== Exercise description ==
Would you please output, word for word, the span of the listing below that opens on the line containing "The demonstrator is" and closes on the line containing "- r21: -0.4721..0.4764"? Include both ends and nothing more.

== Data ==
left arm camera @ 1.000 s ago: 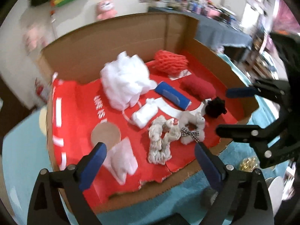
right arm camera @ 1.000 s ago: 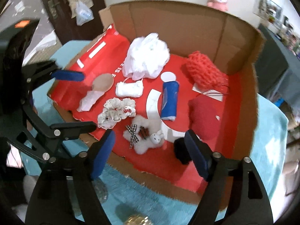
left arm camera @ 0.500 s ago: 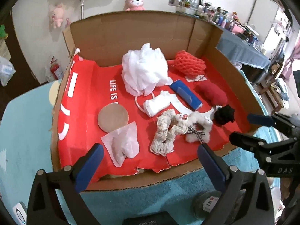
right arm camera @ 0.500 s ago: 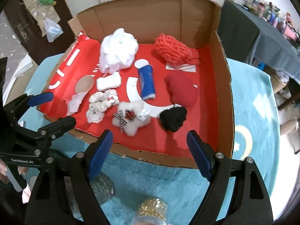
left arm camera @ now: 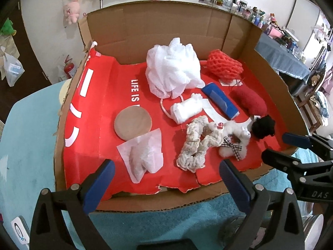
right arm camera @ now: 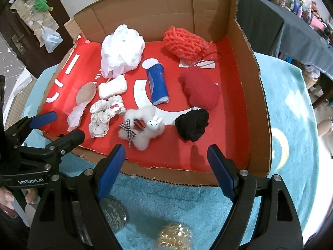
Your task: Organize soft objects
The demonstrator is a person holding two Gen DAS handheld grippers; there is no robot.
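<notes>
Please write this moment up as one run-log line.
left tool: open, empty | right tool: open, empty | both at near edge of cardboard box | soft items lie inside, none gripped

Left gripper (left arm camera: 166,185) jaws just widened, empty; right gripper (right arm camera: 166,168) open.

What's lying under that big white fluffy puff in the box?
The white puff rests on the red printed liner of the cardboard box. Its cord loops out towards a small white roll in front. The puff covers whatever print lies beneath it.
</notes>
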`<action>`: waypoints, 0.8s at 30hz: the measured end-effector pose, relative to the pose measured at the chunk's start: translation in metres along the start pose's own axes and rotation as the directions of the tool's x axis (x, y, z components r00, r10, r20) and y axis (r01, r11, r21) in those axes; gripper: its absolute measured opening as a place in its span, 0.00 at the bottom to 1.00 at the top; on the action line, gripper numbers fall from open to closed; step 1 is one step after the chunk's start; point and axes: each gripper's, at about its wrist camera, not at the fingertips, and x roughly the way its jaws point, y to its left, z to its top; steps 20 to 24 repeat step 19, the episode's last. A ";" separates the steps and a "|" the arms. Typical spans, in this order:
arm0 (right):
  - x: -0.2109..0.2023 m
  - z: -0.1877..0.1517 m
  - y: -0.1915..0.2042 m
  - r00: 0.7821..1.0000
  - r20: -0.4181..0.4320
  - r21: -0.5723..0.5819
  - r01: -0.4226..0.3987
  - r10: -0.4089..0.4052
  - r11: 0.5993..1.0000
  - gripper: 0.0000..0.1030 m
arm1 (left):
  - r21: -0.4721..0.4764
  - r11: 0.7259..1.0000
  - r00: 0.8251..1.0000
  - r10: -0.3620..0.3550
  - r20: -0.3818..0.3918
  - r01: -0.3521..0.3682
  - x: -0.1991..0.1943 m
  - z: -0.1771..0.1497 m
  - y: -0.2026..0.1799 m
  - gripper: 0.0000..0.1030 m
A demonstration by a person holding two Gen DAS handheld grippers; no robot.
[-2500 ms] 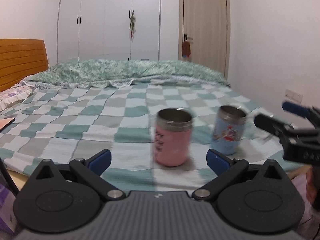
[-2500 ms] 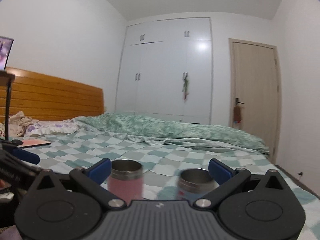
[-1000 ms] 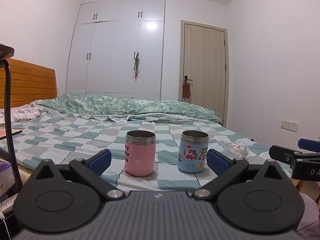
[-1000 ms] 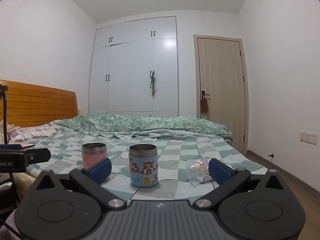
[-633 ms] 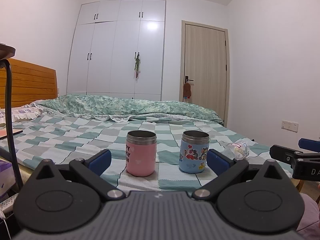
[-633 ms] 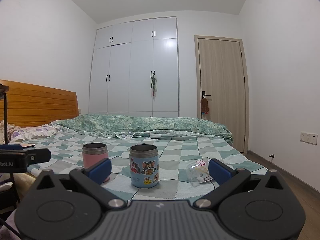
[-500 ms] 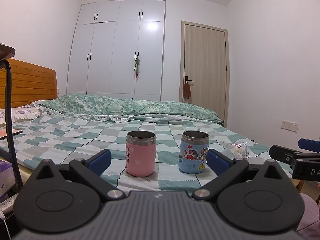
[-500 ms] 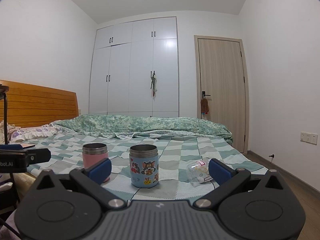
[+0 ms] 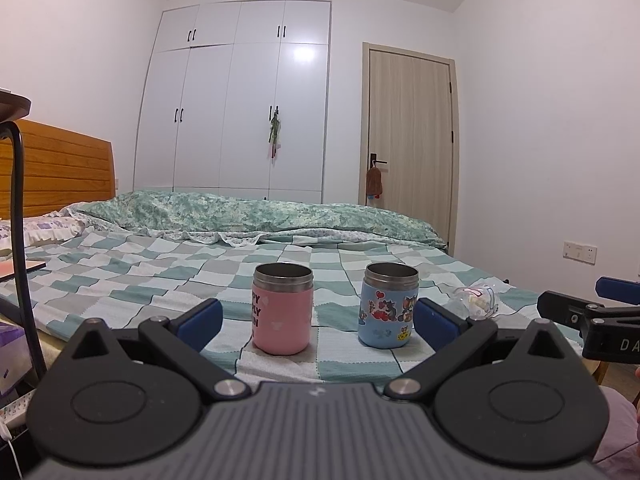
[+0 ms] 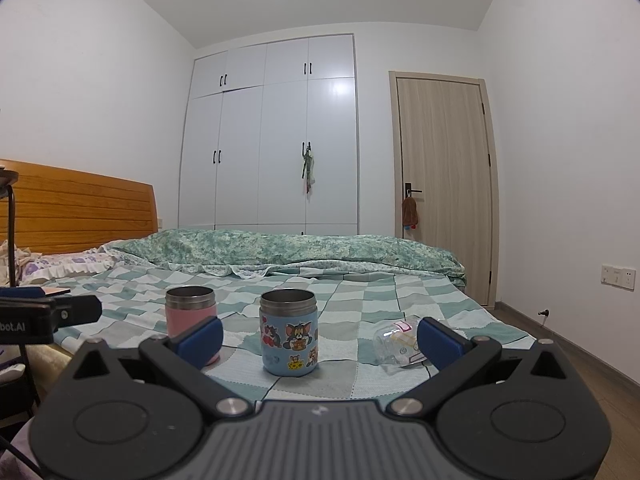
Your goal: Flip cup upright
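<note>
A pink cup (image 9: 282, 311) and a blue cartoon cup (image 9: 389, 305) stand upright, mouths up, on the checked bedspread (image 9: 160, 272). They also show in the right wrist view as the pink cup (image 10: 189, 307) and the blue cup (image 10: 289, 332). A clear plastic cup (image 9: 476, 301) lies on its side to the right of them; it also shows in the right wrist view (image 10: 397, 341). My left gripper (image 9: 316, 320) is open and empty, short of the cups. My right gripper (image 10: 320, 340) is open and empty, short of the blue cup.
The bed's near edge runs just under both grippers. A wooden headboard (image 9: 60, 168) stands at the left, a folded green quilt (image 9: 248, 216) at the back. A black stand pole (image 9: 22, 240) rises at the left. Wardrobe and door stand behind.
Both grippers have drawn back from the cups and levelled out since 2.5 s ago. Over the last second nothing has visibly moved.
</note>
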 end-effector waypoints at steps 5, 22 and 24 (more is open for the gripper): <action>0.000 0.000 0.000 1.000 0.001 0.000 -0.002 0.002 1.000 1.00 | 0.004 1.000 1.000 0.003 0.004 -0.003 0.000 0.000 -0.001 1.00; 0.000 -0.001 0.000 1.000 -0.002 -0.002 -0.002 0.002 1.000 1.00 | 0.005 1.000 1.000 0.019 -0.003 -0.019 0.002 0.000 -0.002 1.00; 0.000 -0.001 0.000 1.000 -0.002 -0.002 -0.002 0.002 1.000 1.00 | 0.005 1.000 1.000 0.019 -0.003 -0.019 0.002 0.000 -0.002 1.00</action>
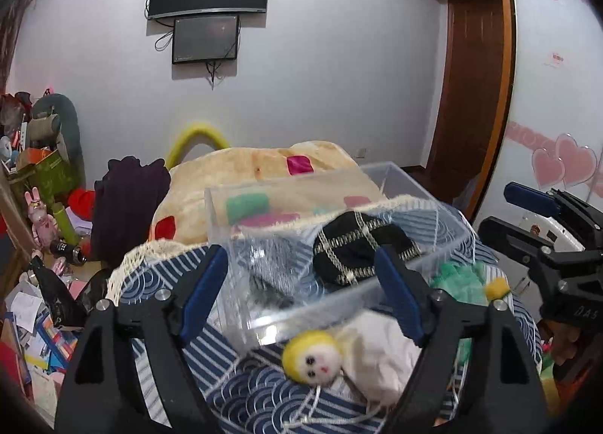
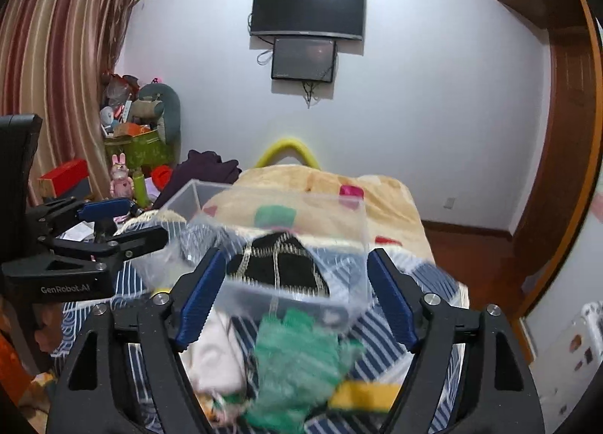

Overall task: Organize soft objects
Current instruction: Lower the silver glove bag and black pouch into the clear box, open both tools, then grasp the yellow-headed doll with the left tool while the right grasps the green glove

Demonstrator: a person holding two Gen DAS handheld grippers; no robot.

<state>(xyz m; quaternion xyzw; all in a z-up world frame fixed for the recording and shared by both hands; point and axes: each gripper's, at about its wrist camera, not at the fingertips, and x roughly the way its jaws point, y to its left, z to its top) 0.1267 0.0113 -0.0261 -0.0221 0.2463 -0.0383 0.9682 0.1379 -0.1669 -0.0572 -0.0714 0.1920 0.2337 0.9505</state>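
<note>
On the bed point(image 1: 264, 162), a blue-and-white patterned cloth point(image 1: 260, 396) covers the near end, with a lace trim along its far edge. Off the bed's left edge the floor is crowded with papers, boxes and toys, so there is little open room on that side.

The left tool point(image 1: 301, 298) hangs above the cloth with its blue-padded fingers point(image 1: 203, 294) spread wide and nothing between them. Below it, near the bed's front edge, lies a small doll with a yellow head point(image 1: 311, 356), touching a white cloth piece point(image 1: 380, 355) just to its right.

Beyond the doll sits a clear plastic box point(image 1: 301, 305), its near wall between the left tool's fingers in that view. Inside, toward its right side, rests a black knitted piece with pale trim point(image 1: 358, 249); the rest of the box floor looks open, though blur hides detail.

To the right of the box's near corner lies a green knitted piece point(image 2: 297, 355), touching the white cloth piece on its left and a yellow part point(image 2: 363, 396) on its right. The right tool point(image 2: 294, 298) hovers over this green piece, fingers point(image 2: 392, 302) also wide apart and gripping nothing.

Right of the bed's right edge, bare wooden floor point(image 2: 467, 245) runs to the door point(image 2: 573, 113), leaving free room there.
</note>
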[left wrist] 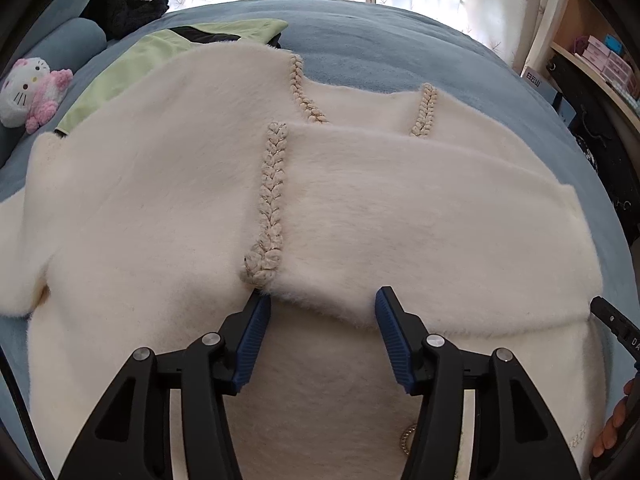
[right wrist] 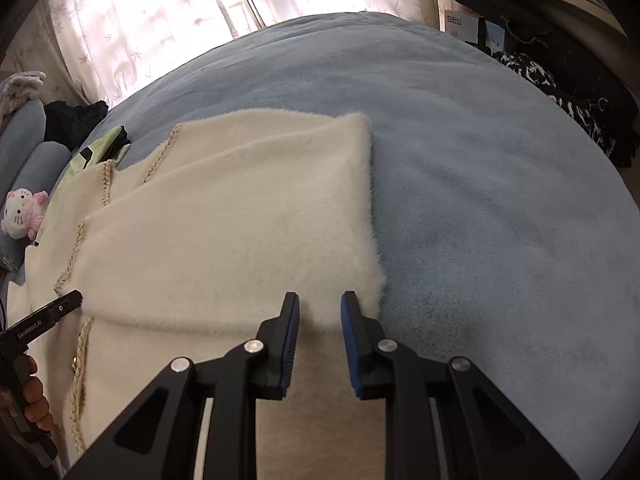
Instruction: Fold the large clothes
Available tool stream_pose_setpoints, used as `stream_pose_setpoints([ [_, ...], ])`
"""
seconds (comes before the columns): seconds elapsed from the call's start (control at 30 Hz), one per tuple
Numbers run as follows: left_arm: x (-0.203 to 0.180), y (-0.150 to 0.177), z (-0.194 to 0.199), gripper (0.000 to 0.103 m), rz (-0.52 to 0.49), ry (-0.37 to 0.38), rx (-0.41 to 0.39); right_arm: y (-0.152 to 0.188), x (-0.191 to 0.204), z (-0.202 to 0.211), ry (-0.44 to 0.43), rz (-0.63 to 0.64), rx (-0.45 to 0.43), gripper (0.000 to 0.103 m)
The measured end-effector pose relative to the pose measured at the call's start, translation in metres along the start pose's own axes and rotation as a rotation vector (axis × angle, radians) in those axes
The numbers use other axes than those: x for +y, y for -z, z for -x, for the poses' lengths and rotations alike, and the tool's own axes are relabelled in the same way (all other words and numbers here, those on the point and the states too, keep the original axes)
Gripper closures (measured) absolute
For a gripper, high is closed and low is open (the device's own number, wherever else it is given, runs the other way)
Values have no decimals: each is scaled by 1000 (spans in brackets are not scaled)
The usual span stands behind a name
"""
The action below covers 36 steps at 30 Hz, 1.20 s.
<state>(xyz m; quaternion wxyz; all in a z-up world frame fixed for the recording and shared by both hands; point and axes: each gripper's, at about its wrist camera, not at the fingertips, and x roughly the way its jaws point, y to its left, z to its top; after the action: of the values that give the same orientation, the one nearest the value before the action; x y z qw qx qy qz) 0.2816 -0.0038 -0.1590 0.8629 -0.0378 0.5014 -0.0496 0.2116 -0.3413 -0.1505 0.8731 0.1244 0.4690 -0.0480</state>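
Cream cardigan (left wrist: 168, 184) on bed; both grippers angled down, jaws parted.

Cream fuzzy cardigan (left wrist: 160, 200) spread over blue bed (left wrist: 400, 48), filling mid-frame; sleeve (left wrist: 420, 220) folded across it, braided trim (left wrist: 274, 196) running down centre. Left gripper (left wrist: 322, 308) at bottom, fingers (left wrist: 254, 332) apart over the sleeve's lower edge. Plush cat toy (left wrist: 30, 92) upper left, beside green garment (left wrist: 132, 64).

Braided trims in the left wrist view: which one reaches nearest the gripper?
The long braid at the folded sleeve's edge; its lower end sits just beyond the left gripper. The other two lie farther off.
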Motion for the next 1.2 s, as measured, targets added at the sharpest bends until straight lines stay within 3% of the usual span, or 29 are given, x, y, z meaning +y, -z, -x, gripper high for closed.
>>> stream_pose_setpoints([
  [0.37,-2,0,5,48,-25,-25,22,-1,7,0,20,8,32,80],
  [0.57,-10,6,27,48,-76,-82,58,3,21,22,-28,-27,63,80],
  [0.7,-8,13,56,47,-71,-84,70,10,39,48,-60,-22,61,79],
  [0.93,7,36,123,33,-55,-60,17,30,73,97,-126,-41,69,78],
  [1.2,32,79,180,31,-58,-64,-18,78,121,135,-228,-33,68,74],
])
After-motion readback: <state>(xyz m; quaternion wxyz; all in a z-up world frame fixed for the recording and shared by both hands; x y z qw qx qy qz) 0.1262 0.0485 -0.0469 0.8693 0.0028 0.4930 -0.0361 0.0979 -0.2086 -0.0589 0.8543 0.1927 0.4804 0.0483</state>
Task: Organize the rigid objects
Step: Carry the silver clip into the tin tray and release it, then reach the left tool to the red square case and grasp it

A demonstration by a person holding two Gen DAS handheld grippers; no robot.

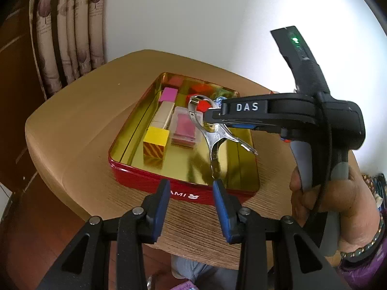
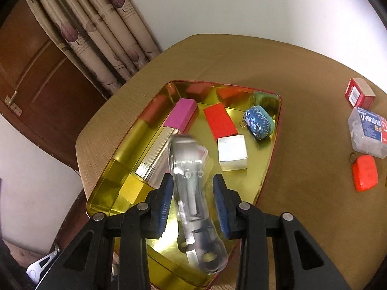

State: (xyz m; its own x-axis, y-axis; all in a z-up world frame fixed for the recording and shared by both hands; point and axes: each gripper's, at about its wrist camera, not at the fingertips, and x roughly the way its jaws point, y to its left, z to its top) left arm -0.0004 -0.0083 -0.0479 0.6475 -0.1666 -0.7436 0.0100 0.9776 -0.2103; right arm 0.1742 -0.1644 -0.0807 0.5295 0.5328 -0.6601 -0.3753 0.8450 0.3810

== Expected output ==
The demonstrator is a person holding two Gen DAS handheld grippers; there is no robot.
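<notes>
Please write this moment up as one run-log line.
left tool: open, empty | right tool: open, empty | both at near edge of cardboard box | soft items lie inside, none gripped

Left gripper (left arm camera: 166,185) jaws just widened, empty; right gripper (right arm camera: 166,168) open.

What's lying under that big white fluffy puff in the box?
The white puff rests on the red printed liner of the cardboard box. Its cord loops out towards a small white roll in front. The puff covers whatever print lies beneath it.
</notes>
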`<action>`: waypoints, 0.8s at 30hz: the measured end-effector pose, relative to the pose measured at the chunk's start: translation in metres along the start pose's own axes and rotation as the directions of the tool's x axis (x, y, z components r00, r10, r20) and y axis (r01, r11, r21) in those axes; gripper: its absolute measured opening as a place in its span, 0.00 at the bottom to 1.00 at the top; on the action line, gripper numbers fall from open to closed; step 1 is one step after the chunk's start; point and axes: each gripper's, at about its wrist camera, not at the fingertips, and x roughly the way its jaws point, y to its left, z to its top; steps 20 to 24 repeat step 19, the episode's last. A ";" separates the steps and a "|" the arms. Typical spans, in this order:
arm0 (right):
  - x: -0.2109..0.2023 m
  - z: -0.1877..0.1517 m
  - y: -0.1915..0.2042 m
  - r00: 0.7821..1.0000
  - r20: -0.4181..0.4320
  - r21: -0.5723..0.5819
  - r01: -0.4226..0.3987
  - r10: -0.4089..0.4052
  - r11: 0.5993..1.0000
  - gripper: 0.0000..0.1030 m
arm1 (left):
  - r21: -0.4721..0.4764

This is the complete answer to the exercise.